HOW TO COMPLETE THIS TASK ▸
In the copy, include all of the listing exactly and none of its pictures.

GIVEN DATA ▸

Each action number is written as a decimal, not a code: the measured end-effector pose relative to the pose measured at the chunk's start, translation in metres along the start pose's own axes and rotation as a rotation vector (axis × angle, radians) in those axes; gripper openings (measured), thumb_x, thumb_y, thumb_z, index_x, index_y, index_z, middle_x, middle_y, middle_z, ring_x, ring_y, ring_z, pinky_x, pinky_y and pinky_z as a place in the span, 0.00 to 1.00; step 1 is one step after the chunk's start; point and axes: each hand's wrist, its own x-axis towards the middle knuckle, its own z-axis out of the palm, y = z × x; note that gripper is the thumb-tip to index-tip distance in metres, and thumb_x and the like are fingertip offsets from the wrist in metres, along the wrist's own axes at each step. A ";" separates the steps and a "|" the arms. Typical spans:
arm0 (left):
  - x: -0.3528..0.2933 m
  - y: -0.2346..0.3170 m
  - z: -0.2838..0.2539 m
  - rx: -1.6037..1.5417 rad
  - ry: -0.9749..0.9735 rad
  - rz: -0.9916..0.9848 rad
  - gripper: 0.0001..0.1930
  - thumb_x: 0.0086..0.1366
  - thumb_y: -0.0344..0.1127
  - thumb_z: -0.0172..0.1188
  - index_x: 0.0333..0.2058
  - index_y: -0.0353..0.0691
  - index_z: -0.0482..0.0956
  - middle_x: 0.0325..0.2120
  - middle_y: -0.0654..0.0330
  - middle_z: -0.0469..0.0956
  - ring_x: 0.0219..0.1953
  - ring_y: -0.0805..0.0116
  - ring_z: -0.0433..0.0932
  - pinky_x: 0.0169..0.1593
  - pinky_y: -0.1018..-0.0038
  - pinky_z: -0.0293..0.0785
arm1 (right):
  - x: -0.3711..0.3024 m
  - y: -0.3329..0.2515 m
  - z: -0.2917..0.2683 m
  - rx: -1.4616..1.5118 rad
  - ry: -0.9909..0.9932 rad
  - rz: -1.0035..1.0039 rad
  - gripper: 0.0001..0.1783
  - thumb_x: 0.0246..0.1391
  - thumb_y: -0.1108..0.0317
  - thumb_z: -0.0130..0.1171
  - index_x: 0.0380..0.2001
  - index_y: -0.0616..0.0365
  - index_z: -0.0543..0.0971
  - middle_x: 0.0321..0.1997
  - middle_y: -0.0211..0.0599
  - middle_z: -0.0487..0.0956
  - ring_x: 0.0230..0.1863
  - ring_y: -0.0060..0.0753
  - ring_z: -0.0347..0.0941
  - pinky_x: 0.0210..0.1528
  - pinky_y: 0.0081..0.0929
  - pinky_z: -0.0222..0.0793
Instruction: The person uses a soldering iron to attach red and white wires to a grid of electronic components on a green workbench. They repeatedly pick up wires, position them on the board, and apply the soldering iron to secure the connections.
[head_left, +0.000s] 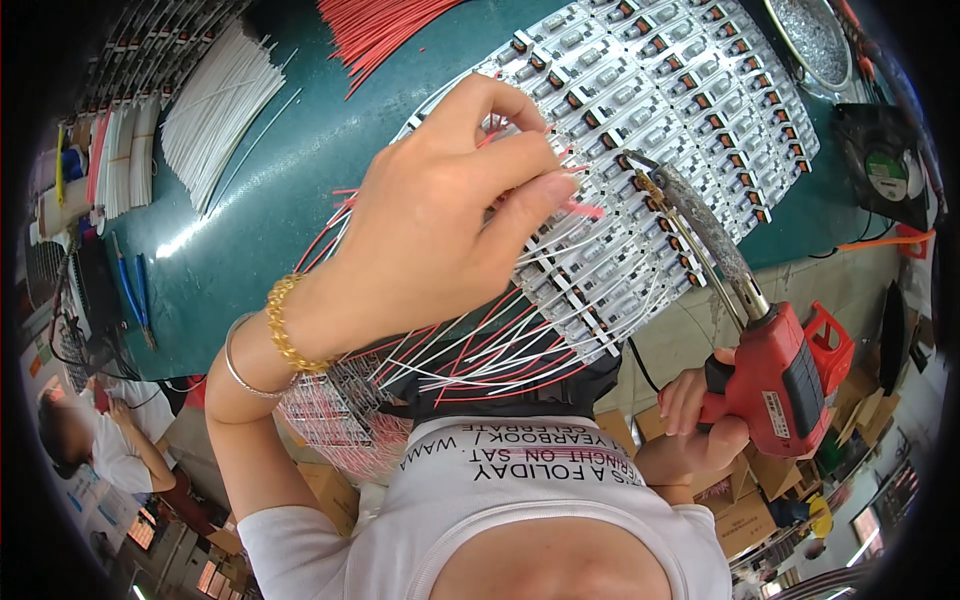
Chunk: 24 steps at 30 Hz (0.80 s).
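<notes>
A wide panel of small circuit boards point(640, 85) lies in rows across the green table. My left hand point(440, 205) is over its left part, thumb and fingers pinched on short red wires point(588, 210); some of these are hidden behind the fingers. Low on the right, my right hand point(700, 415) grips the handle of a red and black soldering gun point(780, 375). The gun's metal tip reaches up to a row of boards, close to the left fingertips; whether it touches is hard to tell. White and red wires point(490, 365) trail from the panel's near edge toward my lap.
Bundles of white wires point(220, 110) and red wires point(375, 30) lie at the back of the green table point(290, 130). Blue-handled pliers point(134, 290) rest at left. A round metal tin point(815, 45) and a black fan-like unit point(885, 170) stand at right. Another person point(125, 430) sits beyond at lower left.
</notes>
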 end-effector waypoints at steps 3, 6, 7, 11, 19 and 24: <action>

WRITTEN ANSWER ▸
Each action number is written as a decimal, not a code: the measured end-effector pose relative to the pose measured at the chunk's start, translation in metres along the start pose's own axes and rotation as a rotation vector (axis × angle, radians) in those axes; gripper openings (measured), thumb_x, thumb_y, thumb_z, index_x, index_y, index_z, middle_x, middle_y, middle_z, ring_x, ring_y, ring_z, pinky_x, pinky_y and pinky_z as a place in the span, 0.00 to 1.00; step 1 is one step after the chunk's start; point and axes: each hand's wrist, its own x-axis towards the middle knuckle, its own z-axis out of the palm, y = z × x; note that gripper is the thumb-tip to index-tip distance in metres, and thumb_x and the like are fingertip offsets from the wrist in metres, along the wrist's own axes at each step. A ";" separates the steps and a "|" the arms. Typical spans:
arm0 (left):
  - x: -0.3528..0.2933 m
  - y: -0.2346..0.3170 m
  - z: -0.2838..0.2539 m
  - rx: -1.6037..1.5417 rad
  - ry: -0.9749..0.9735 rad
  - rz: -0.9916..0.9848 rad
  - gripper: 0.0001..0.1930
  - thumb_x: 0.0086..0.1366
  - thumb_y: -0.0344..0.1127
  - thumb_z: -0.0172..0.1188
  - index_x: 0.0333..0.2058
  - index_y: -0.0353..0.0691
  - index_z: -0.0482..0.0956
  - middle_x: 0.0325..0.2120
  - middle_y: -0.0654..0.0330
  - middle_z: -0.0469..0.0956
  - ring_x: 0.0219..0.1953
  - ring_y: -0.0805..0.0116
  - ring_z: -0.0433..0.0932
  - pinky_x: 0.0169..0.1593
  - pinky_y: -0.1018..-0.0038
  - pinky_z: -0.0293..0.0785
arm1 (right):
  - x: -0.3711..0.3024 m
  - y: -0.3329..0.2515 m
  - z: -0.2917..0.2683 m
  - rx: -1.4616..1.5118 rad
  - ry: -0.9909..0.9932 rad
  - rz: -1.0035..1.0039 rad
  - gripper: 0.0001..0.1783
  - thumb_x: 0.0246..0.1391
  - thumb_y: -0.1108..0.0317
  - thumb_z: -0.0130..0.1171
  - index_x: 0.0380..0.2001
  - index_y: -0.0616..0.0365
  - index_z: -0.0543..0.0971
  - middle_x: 0.0321..0.1997
  - middle_y: -0.0211..0.0599
  - middle_z: -0.0487..0.0956
  - ring_x: 0.0230..0.1863
  - ring_y: -0.0060..0.0753
  - ring_z: -0.0347..0.0941
  - pinky_x: 0.0210..0.1528
  - pinky_y: 0.0081..0.0929
  - pinky_z: -0.0222..0.0793
Instruction: The person uses a soldering iron to attach red and white wires to a grid of electronic components on a green workbench. They repeatedly pick up wires, position them on the board, and apply the soldering iron to secure the connections.
[head_left, +0.000s] 
Chunk: 24 steps at 30 Hz (0.80 s).
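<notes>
A wide panel of small circuit boards point(640, 85) lies in rows across the green table. My left hand point(440, 205) is over its left part, thumb and fingers pinched on short red wires point(588, 210); some of these are hidden behind the fingers. Low on the right, my right hand point(700, 415) grips the handle of a red and black soldering gun point(780, 375). The gun's metal tip reaches up to a row of boards, close to the left fingertips; whether it touches is hard to tell. White and red wires point(490, 365) trail from the panel's near edge toward my lap.
Bundles of white wires point(220, 110) and red wires point(375, 30) lie at the back of the green table point(290, 130). Blue-handled pliers point(134, 290) rest at left. A round metal tin point(815, 45) and a black fan-like unit point(885, 170) stand at right. Another person point(125, 430) sits beyond at lower left.
</notes>
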 end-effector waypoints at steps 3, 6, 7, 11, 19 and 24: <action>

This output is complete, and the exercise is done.